> [WHAT YOU ARE ASKED TO DO]: Each line of the listing, apart from the pictures, is to be printed exactly.

[[ RECORDS SHOWN open ]]

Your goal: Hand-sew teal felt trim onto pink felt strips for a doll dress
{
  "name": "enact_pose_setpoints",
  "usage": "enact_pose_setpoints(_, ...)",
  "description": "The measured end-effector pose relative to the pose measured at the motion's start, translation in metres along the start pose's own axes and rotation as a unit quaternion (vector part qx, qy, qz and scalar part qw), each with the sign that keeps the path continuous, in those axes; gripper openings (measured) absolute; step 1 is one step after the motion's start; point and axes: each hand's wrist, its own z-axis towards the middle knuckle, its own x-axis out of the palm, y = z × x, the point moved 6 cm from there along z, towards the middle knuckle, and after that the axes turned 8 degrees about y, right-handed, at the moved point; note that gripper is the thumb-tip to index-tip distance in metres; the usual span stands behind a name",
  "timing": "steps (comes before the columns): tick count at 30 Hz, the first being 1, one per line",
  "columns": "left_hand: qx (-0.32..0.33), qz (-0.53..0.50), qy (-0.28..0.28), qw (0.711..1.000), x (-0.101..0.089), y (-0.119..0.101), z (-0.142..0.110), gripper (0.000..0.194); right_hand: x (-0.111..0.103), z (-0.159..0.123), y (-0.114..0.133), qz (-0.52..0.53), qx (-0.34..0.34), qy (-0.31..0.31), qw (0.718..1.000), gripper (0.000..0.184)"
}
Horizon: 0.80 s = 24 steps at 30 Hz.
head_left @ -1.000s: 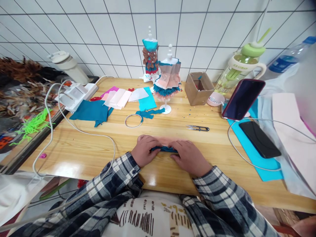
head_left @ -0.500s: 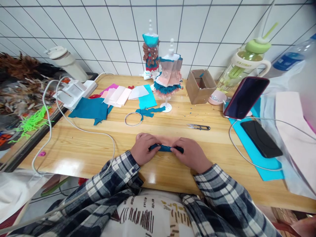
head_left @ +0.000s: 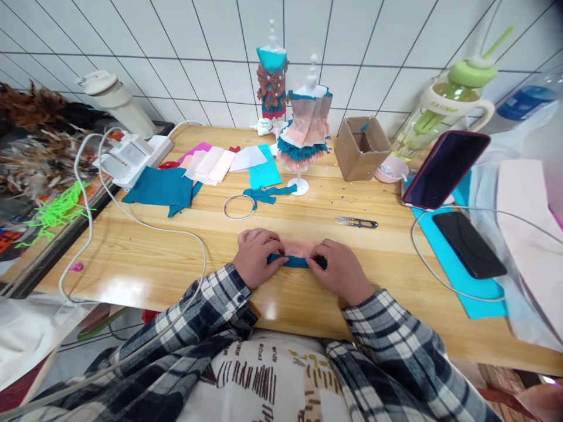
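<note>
Between my hands, close to the table's front edge, lies a dark teal strip along the near side of a peach sheet; whether it is crepe paper or cloth I cannot tell. My left hand pinches the strip's left end between thumb and fingers. At the right end my right hand pinches it the same way, its thumb pressing down near the middle. Both ends are partly hidden under my fingers. Thread snips lie beyond my right hand, and a thin metal ring beyond my left.
Two small dress forms in ruffled outfits stand near the tiled wall, beside a cardboard box. Teal pieces and pale sheets lie back left. A propped phone is at right. A white cable crosses the left side.
The camera view has shifted slightly. My hands stay on the strip, and a little more of the teal strip and peach sheet shows between my thumbs.
</note>
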Motion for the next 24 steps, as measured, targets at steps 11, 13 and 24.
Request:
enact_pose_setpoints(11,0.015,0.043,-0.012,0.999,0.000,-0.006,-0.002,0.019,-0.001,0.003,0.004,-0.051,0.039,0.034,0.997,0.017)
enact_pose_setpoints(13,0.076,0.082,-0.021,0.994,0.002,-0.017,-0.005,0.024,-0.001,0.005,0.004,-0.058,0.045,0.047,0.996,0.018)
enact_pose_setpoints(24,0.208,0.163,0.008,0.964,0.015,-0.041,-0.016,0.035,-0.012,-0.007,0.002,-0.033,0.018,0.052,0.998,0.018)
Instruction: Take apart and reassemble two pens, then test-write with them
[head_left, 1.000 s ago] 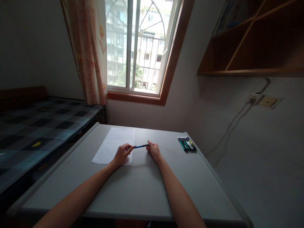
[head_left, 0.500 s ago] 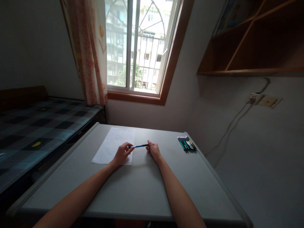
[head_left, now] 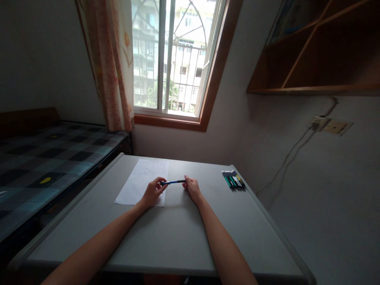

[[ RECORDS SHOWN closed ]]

> [ANSWER SPACE]:
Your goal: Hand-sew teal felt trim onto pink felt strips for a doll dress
{
  "name": "enact_pose_setpoints",
  "usage": "enact_pose_setpoints(_, ...)",
  "description": "The measured end-effector pose relative to the pose measured at the motion's start, translation in metres along the start pose's own axes and rotation as a unit quaternion (vector part qx, qy, qz and scalar part qw), each with the sign that keeps the path continuous, in those axes; gripper openings (measured) absolute; step 1 is one step after the motion's start; point and axes: each hand's wrist, its own z-axis towards the middle knuckle, its own x-axis out of the palm, y = z × x, the point moved 6 cm from there along z, towards the middle knuckle, and after that the axes turned 8 degrees about y, right-handed, at the moved point; note that gripper is the thumb-tip to index-tip distance in metres; the usual span stands behind a name",
  "timing": "steps (comes before the columns): tick count at 30 Hz, the first being 1, one per line",
  "columns": "left_hand: qx (-0.32..0.33), qz (-0.53..0.50), qy (-0.28..0.28), qw (0.711..1.000), x (-0.101..0.089), y (-0.119..0.101), z (-0.142..0.110), gripper (0.000..0.194); right_hand: x (-0.111..0.103), z (-0.159..0.123), y (-0.114..0.133), qz (-0.52..0.53), qx (-0.34..0.34), qy (-0.31..0.31), qw (0.718..1.000), gripper (0.000..0.184)"
}
Horizon: 0.80 s = 24 steps at 30 Hz.
head_left @ -1.000s: 
head_left @ -0.500s: 
head_left @ +0.000s: 
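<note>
Between my hands, close to the table's front edge, lies a dark teal strip along the near side of a peach sheet; whether it is crepe paper or cloth I cannot tell. My left hand pinches the strip's left end between thumb and fingers. At the right end my right hand pinches it the same way, its thumb pressing down near the middle. Both ends are partly hidden under my fingers. Thread snips lie beyond my right hand, and a thin metal ring beyond my left.
Two small dress forms in ruffled outfits stand near the tiled wall, beside a cardboard box. Teal pieces and pale sheets lie back left. A propped phone is at right. A white cable crosses the left side.
The camera view has shifted slightly. My hands stay on the strip, and a little more of the teal strip and peach sheet shows between my thumbs.
</note>
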Motion for the next 24 steps, as measured, targets at steps 11, 13 and 24.
Request:
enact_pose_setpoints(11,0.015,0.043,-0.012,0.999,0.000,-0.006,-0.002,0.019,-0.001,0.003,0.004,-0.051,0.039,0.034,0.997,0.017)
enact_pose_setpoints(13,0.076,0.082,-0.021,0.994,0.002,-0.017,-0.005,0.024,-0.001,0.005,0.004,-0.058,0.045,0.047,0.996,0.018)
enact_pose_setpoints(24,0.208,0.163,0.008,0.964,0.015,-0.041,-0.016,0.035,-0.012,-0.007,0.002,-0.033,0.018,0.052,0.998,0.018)
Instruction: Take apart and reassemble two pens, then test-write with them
[head_left, 1.000 s ago] 
[head_left, 0.500 s ago] 
[head_left, now] 

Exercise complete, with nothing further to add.